Note: Offered Spring 2025, first eight weeks course

Materials

Course Description


Data visualization is the art and science of effective and enticing presentations of data and statistical results. Topics covered range from exploratory data analysis techniques to methods for presenting complex model results. The course focuses both on the science of best data visualization practices as well as software implementation. We will use Stata for the course though resources for R will also be provided.

 

Understanding data and effectively presenting model results are challenges that data analysts face almost every day. There is seldom a more effective solution than a well thought out visualization.
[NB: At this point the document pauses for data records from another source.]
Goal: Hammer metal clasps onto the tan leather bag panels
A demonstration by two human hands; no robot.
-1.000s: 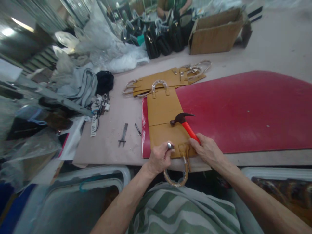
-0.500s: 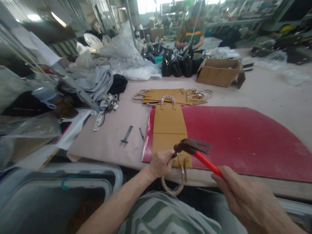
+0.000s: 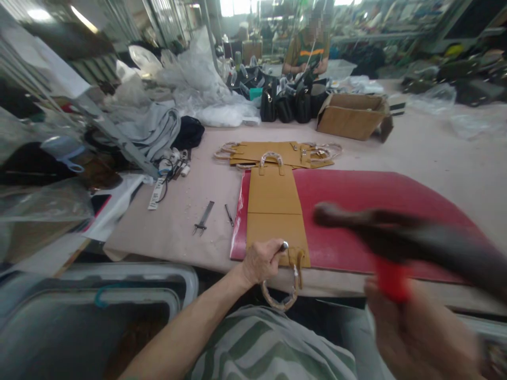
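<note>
A tan leather piece with a wrapped handle at each end lies on the dark red mat; its near handle hangs past the table edge. My left hand is closed around a small metal punch, upright on the piece's near end. At the right, my right hand grips the red handle of a hammer, blurred and raised above the mat, its head apart from the punch.
More tan pieces lie behind the mat. A caliper-like tool and a thin rod are at left. Black bags, a cardboard box and plastic wrap stand further back. A person is across the table.
My right hand has lifted the hammer up and to the right, off the punch top. My left hand has stayed on the punch. The view has shifted slightly.
</note>
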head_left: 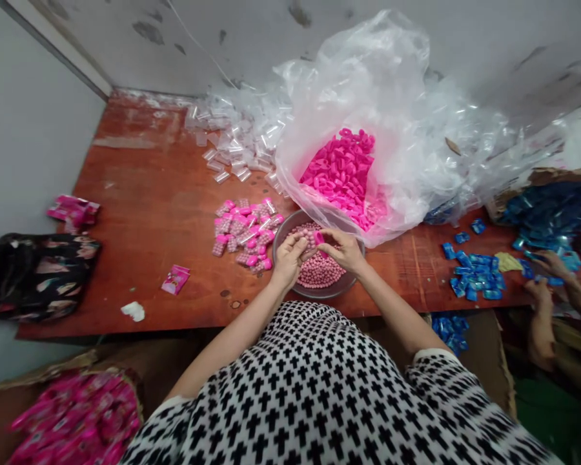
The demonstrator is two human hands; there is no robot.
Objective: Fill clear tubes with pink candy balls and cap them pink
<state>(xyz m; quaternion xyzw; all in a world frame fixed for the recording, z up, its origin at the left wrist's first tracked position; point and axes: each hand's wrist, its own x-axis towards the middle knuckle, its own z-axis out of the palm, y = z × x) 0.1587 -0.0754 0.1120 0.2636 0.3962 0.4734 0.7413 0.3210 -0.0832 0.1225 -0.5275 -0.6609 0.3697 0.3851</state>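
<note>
at the centre of the frame, a bead-filled tube is pinched in the grip of the left hand, and a pink cap is held in the narrow grip of the right hand, at or beside the tube's end; whether it is seated cannot be told. both are held over a bowl of pink beads. beads could be spilled if the tube is tilted while unsealed, or the cap dropped among them if the pinch is loosened. capped tubes on the worktop, left of centre, could be scattered if bumped.
</note>
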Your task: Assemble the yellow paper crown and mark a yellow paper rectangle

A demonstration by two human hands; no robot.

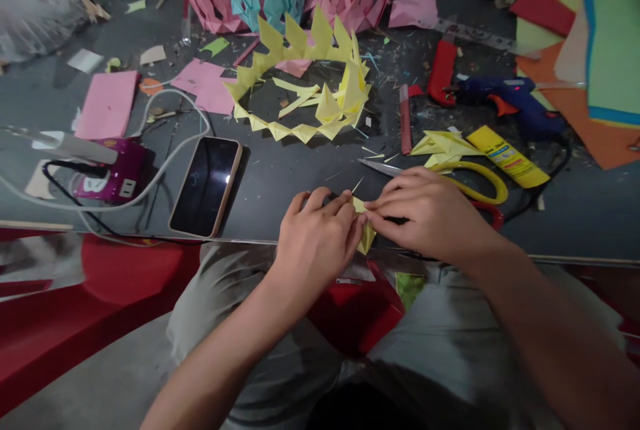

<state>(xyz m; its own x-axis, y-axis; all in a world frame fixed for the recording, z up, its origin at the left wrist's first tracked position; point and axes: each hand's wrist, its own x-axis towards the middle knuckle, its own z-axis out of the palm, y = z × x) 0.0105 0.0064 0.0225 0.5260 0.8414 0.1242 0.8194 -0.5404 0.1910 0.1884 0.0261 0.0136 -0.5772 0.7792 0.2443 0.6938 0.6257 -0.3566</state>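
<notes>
Head view: left hand (317,227) and right hand (425,213) both pinch a small folded yellow paper (367,242) at the front edge of the counter (265,200) (left fingertips partly hidden). Scissors (484,177) lie partly covered by the right hand; phone (205,187) sits left of the left hand. Spiky yellow paper ring (321,33) stands beyond, glue gun (533,105) off right.

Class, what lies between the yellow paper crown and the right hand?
The head view shows a scissor blade and thin pale slivers between the yellow paper crown and the right hand.
</notes>
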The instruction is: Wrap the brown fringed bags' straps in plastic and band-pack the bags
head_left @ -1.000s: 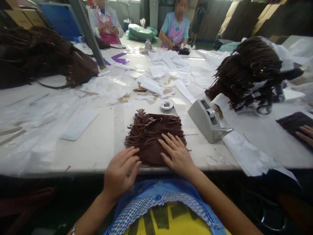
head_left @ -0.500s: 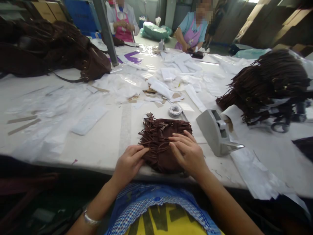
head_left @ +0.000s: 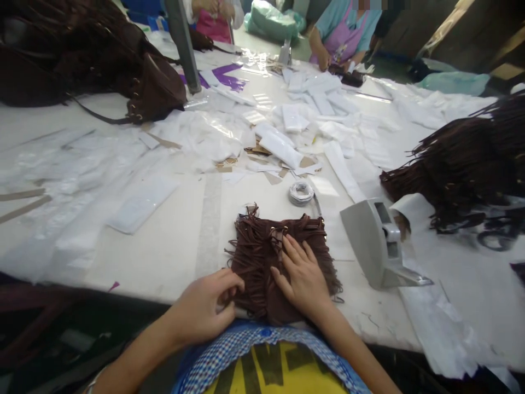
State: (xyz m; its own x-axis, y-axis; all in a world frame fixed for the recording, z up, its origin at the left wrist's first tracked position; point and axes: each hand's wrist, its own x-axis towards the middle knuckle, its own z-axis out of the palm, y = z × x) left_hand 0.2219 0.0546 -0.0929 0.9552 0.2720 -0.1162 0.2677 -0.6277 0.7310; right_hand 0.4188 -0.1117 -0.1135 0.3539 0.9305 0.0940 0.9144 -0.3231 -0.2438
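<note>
A dark brown fringed bag (head_left: 256,273) lies flat at the table's front edge, strips of fringe hanging down its left and right sides. On its front, right of the middle, my right hand (head_left: 305,276) rests with fingers spread, covering part of the bag. My left hand (head_left: 205,303) is at the bag's lower left edge, its fingers curled beside the fringe and the thumb apart from them. Nothing shows between that thumb and the fingers. Small gold rings and a tie show near the bag's top.
A grey tape dispenser (head_left: 381,241) stands at the right, and a tape roll (head_left: 301,193) lies behind the bag. More brown bags (head_left: 158,90) are piled left, with fringed ones (head_left: 463,164) right. Paper and plastic (head_left: 279,145) litter the middle. Two people work across the table.
My left hand has come away from the fringe it was pinching and its thumb has parted. My right hand has flattened onto the bag. Fringe now spreads out on the right side; the view has tilted down.
</note>
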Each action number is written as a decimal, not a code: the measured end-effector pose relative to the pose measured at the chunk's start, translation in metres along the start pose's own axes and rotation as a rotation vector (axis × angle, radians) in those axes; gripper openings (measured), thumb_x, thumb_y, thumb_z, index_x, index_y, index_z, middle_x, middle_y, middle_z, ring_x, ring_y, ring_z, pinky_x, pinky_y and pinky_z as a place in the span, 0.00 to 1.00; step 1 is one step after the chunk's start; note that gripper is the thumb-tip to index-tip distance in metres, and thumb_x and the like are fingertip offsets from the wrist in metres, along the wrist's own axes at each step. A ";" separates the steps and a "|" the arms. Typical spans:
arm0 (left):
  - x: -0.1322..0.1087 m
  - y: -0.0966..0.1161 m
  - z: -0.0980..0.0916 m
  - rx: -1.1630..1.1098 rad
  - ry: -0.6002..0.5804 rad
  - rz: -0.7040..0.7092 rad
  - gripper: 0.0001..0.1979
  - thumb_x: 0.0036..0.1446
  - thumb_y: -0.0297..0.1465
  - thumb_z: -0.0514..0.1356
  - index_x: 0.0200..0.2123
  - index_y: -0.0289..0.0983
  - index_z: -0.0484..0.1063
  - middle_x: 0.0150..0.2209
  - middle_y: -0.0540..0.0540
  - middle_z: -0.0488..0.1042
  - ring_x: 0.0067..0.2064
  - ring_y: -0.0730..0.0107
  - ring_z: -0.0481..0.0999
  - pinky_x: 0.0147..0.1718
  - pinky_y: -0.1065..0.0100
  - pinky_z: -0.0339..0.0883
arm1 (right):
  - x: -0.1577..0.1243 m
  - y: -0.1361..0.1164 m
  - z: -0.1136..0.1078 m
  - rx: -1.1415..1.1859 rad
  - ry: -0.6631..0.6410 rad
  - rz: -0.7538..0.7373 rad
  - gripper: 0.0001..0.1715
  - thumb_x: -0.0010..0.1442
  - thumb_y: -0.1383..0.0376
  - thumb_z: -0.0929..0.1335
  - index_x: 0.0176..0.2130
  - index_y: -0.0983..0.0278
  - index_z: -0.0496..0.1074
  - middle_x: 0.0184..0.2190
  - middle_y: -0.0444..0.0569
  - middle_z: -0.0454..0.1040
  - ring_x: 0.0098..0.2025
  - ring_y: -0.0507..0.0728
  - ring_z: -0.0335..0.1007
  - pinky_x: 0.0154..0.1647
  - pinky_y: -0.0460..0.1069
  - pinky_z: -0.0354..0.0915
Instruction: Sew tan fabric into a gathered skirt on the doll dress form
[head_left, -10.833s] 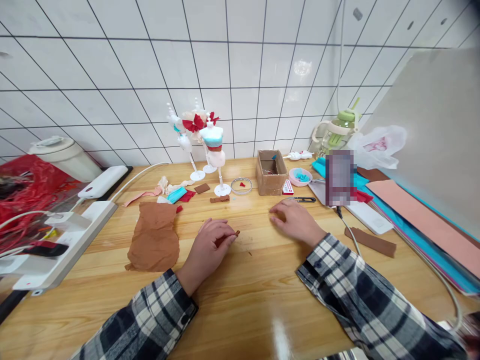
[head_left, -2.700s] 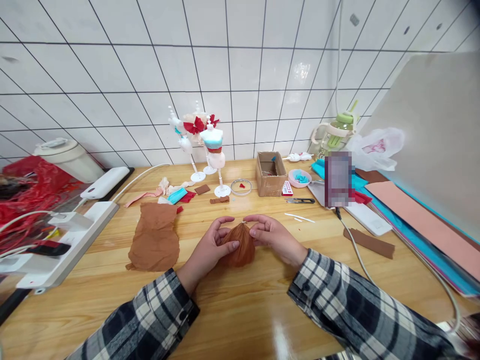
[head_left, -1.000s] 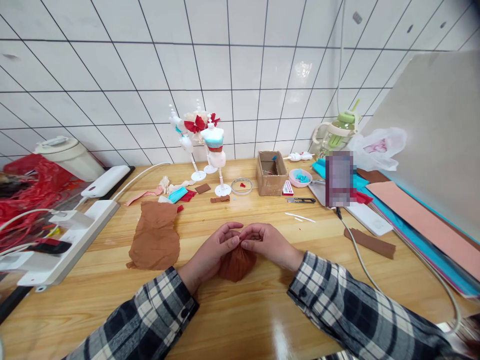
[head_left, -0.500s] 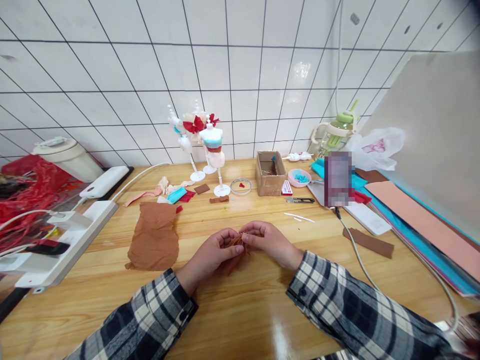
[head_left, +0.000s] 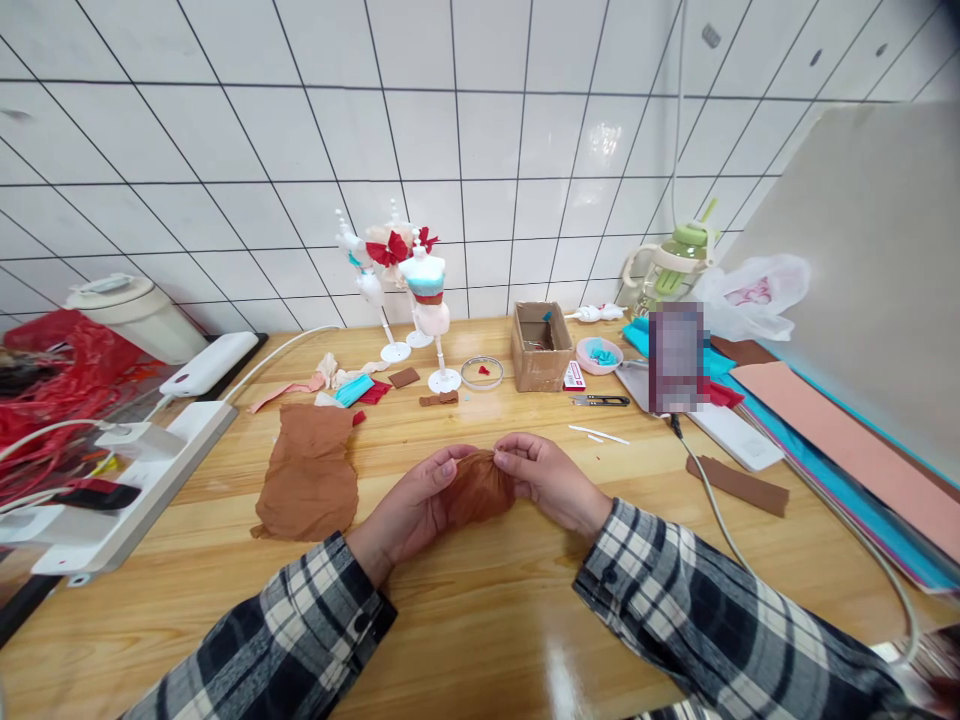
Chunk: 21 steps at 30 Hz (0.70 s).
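A piece of thin brown fabric is stretched between my two hands above the front of the table, with gathers running down from its upper edge. My left hand grips its left side, thumb on top. The fingertips of my right hand pinch the upper right of the gathers. To the left lies a larger crumpled brown cloth, flat on the wood. Beyond my hands stands a small white dress form wrapped with blue and brown bands.
Thread snips lie right of a cardboard box. A pink bowl holds blue scraps. A wire hoop sits mid-table. At left is a power strip; at right, a phone, a cable and coloured sheets.
The brown fabric, bunched small between my fingers before, is now spread wider. My left hand has shifted slightly left, away from the right one.
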<state>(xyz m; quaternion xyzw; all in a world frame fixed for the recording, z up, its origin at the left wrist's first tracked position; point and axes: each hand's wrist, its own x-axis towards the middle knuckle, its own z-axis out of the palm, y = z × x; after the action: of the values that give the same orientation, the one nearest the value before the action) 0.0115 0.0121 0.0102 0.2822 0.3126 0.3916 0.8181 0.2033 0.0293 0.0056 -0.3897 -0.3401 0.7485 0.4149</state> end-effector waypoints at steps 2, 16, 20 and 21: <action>0.000 -0.001 0.000 0.040 -0.038 -0.079 0.23 0.47 0.37 0.69 0.47 0.38 0.72 0.45 0.43 0.75 0.42 0.66 0.74 0.39 0.68 0.66 | 0.001 -0.001 -0.002 0.059 0.030 -0.038 0.22 0.42 0.58 0.78 0.34 0.64 0.72 0.31 0.42 0.72 0.30 0.49 0.67 0.27 0.43 0.63; 0.005 -0.010 0.000 0.133 0.153 0.107 0.15 0.49 0.38 0.67 0.38 0.36 0.75 0.38 0.46 0.76 0.39 0.66 0.74 0.38 0.68 0.68 | 0.007 -0.003 -0.008 0.018 0.028 -0.123 0.17 0.43 0.62 0.78 0.33 0.64 0.75 0.32 0.44 0.77 0.35 0.49 0.71 0.39 0.44 0.64; 0.007 -0.007 -0.006 0.121 0.273 0.174 0.12 0.48 0.38 0.68 0.29 0.34 0.73 0.30 0.50 0.74 0.32 0.74 0.72 0.34 0.73 0.66 | 0.009 -0.003 -0.007 -0.020 0.038 -0.124 0.19 0.40 0.61 0.78 0.33 0.64 0.76 0.32 0.44 0.78 0.34 0.50 0.71 0.38 0.45 0.64; 0.007 -0.006 -0.007 0.146 0.279 0.193 0.14 0.49 0.40 0.67 0.30 0.34 0.74 0.30 0.49 0.75 0.33 0.74 0.72 0.34 0.73 0.66 | 0.009 -0.003 -0.008 -0.027 0.033 -0.118 0.19 0.40 0.61 0.78 0.33 0.64 0.76 0.31 0.44 0.78 0.33 0.50 0.71 0.37 0.46 0.64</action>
<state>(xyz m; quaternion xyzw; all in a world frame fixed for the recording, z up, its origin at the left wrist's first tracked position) 0.0126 0.0164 -0.0008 0.3127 0.4222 0.4800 0.7026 0.2080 0.0397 0.0020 -0.3871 -0.3657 0.7115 0.4584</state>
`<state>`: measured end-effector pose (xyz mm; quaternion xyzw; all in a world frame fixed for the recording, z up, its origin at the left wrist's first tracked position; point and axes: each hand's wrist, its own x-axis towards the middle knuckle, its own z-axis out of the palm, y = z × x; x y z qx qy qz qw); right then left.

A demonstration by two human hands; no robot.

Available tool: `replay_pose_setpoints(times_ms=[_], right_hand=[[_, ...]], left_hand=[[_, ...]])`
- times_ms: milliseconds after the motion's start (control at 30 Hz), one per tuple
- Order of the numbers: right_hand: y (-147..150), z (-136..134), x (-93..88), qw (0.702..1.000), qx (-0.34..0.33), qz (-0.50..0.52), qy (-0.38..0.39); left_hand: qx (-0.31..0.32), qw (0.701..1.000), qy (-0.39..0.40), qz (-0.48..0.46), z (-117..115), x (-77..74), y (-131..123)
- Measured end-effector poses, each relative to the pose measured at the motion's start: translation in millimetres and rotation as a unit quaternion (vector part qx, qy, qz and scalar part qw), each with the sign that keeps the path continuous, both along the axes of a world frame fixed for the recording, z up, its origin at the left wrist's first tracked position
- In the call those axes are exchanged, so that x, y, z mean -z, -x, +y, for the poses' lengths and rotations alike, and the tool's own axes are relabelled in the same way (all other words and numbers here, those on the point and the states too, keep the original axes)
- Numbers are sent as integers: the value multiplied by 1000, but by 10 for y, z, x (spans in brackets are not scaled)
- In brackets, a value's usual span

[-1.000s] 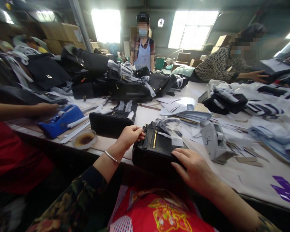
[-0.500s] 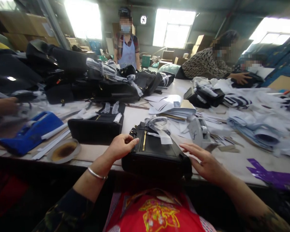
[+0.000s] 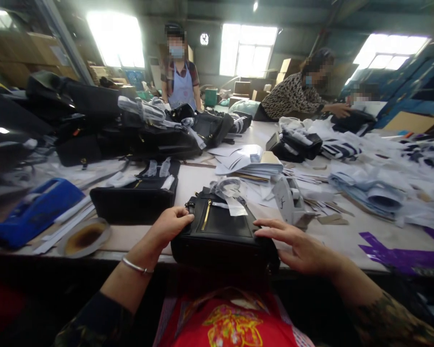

Problems in the data are easily identified; complex effects are quickly summarized; effect sizes and variability are immediately clear.

 

In this course, we will cover best practices for accurately representing data as well as many specific approaches to data exploration, model diagnostics, and model presentation. The primary focus is on the applied analyst’s “bread and butter” types of visualizations: those that will be useful in most every research project. However, we also cover more advanced visualization methods.

 

The course is structured with four sections: univariate distributions, bivariate relationships, model results, and advanced topics. Specific topics covered include: transforming distributions; pie, bar, dot, and radar plots; balance plots; plotting change over time; choropleth maps; coefficient plots; plots of predictions; marginal effects plots; interaction effects; nonlinearity; model diagnostics; and some miscellaneous advanced topics.